É necessário compreendermos o absurdo dessas posições, se
quisermos prestar algum serviço, por mínimo que seja, à causa espírita. Ainda
neste caso aplica-se admiravelmente a recomendação de Erasto a Kardec: é preferível
rejeitar dez possíveis verdades ou acertos nesse terreno do que aceitar uma
única mentira. Porque essa única mentira porá o Espiritismo em má situação
perante os homens de bom senso. E porque, como advertiu Kardec, devemos pisar
no terreno sólido da realidade, deixando as utopias, por mais fascinantes que
se apresentem, que se submetam à prova inexorável do tempo. Não somos utópicos,
somos realistas. Não jogamos com possibilidades, mas com factos. E fora dos
factos e da sua pesquisa rigorosa não temos Espiritismo.

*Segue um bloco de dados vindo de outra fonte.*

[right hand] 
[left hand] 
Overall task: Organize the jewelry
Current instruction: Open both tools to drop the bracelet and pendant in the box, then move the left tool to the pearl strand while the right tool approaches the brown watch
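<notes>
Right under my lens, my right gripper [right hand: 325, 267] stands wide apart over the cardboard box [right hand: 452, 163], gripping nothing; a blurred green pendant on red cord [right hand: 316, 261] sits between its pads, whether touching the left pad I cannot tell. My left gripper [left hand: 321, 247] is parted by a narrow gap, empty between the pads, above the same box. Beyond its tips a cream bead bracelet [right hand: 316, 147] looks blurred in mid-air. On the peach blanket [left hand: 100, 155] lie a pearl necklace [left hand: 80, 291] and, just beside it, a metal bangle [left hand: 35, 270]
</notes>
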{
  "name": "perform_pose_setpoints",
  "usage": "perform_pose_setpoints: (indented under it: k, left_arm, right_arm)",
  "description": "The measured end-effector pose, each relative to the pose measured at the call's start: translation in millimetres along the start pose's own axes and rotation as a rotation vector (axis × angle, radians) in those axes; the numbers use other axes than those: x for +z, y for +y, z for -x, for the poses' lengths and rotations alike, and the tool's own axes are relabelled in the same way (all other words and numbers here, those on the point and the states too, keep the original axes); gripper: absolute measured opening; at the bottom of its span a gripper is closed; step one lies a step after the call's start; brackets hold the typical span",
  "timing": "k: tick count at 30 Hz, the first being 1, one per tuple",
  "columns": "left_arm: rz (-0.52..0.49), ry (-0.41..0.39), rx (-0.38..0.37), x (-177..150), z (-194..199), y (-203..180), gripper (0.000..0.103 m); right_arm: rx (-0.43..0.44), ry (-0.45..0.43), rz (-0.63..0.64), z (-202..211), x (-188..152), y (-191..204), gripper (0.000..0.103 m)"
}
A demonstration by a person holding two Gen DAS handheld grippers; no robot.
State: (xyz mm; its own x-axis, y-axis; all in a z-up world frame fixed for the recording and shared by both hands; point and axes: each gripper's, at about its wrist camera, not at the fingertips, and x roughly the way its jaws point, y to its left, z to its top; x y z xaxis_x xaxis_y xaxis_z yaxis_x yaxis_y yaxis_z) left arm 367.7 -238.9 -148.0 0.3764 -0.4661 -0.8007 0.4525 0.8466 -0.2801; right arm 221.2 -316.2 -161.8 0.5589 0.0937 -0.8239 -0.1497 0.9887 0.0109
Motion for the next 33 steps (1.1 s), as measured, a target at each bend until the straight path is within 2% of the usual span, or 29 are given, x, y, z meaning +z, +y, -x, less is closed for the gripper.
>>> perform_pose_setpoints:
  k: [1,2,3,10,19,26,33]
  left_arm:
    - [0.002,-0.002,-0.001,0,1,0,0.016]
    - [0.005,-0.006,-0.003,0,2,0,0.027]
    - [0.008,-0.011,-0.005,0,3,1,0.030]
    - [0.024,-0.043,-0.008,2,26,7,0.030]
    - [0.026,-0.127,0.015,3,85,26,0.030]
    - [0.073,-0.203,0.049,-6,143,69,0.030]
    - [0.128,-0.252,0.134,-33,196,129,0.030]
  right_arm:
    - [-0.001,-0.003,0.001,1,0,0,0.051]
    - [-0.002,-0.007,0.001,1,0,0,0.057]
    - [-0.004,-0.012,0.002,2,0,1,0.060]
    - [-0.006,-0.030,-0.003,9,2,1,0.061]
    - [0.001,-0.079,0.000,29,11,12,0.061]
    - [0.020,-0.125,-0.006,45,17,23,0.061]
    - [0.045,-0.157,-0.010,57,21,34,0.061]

Quem não compreender isso pode aderir a qualquer das formas de utopia que
levaram o Espiritualismo ao descrédito no século passado e continuam a
propagar-se nos nossos dias com ampla liberdade. Quem quiser permanecer
no Espiritismo terá
de submeter-se às exigências culturais da doutrina, que são sobretudo de ordem
metodológica.
Até agora, o Espiritismo só
foi conhecido no Brasil através dos cinco volumes da Codificação. Só agora
dispomos da colecção da Revista Espírita do tempo de Kardec, tão importante que
ele mesmo a incluiu no rol das leituras necessárias para o bom conhecimento da
doutrina, como vemos em O Livro dos Médiuns. Ninguém, entre nós,
conhece Kardec em profundidade. Homens de cultura, considerados como
grandes conhecedores da doutrina, publicaram trabalhos que provam a
superficialidade espantosa desse conhecimento. Se leram e estudaram, não
aprenderam, não assimilaram.
Dirigentes de grandes instituições doutrinárias mostram-se ignorantes do
sentido e da natureza da doutrina, enxertando-a com estranhos conceitos
provindos da época anterior ao aparecimento do Espiritismo. Chega-se a
combater, como perigoso, o desenvolvimento cultural do Espiritismo, e isso nas
altas rodas das instituições de cúpula.
Essa situação desoladora favorece o aparecimento de pretensos reformadores e
actualizardores da doutrina, que tanto surgem do meio do povo – através de médiuns ao serviço de
espíritos mistificadores –, quanto das elites culturais, através de teóricos
improvisados, que se aproveitam dos seus títulos universitários ou posições
sociais para impor ao povo as suas ideias pessoais, não raro tão absurdas como
as dos místicos sertanejos. E há também, para maior espanto das pessoas sensatas,
os que exercendo funções de responsabilidade no meio espírita, se mostram
admirados com os prodígios de mediunismo nas formas de sincretismo religioso
afro-brasileiro – como a Umbanda, a Quimbanda, o Candomblé – e bandeiam-se para
os terreiros.
Tudo isso resulta de uma fonte única: a ignorância da doutrina. As molas
secretas da vaidade, da auto-suficiência e das obsessões encorajam essa
proliferação de tolices, cuja finalidade evidente é a ridicularização do Espiritismo. Urge, pois,
que os espíritas sensatos e responsáveis tomem posição contra essa avalanche de
absurdos, tenham a coragem e a franqueza de falar a verdade em defesa do
Espiritismo, doa a quem doer.
/…
José Herculano Pires – A Pedra e o Joio, Crítica à Teoria
Corpuscular do Espírito. A questão metodológica, 2 de 2, 7º fragmento da obra.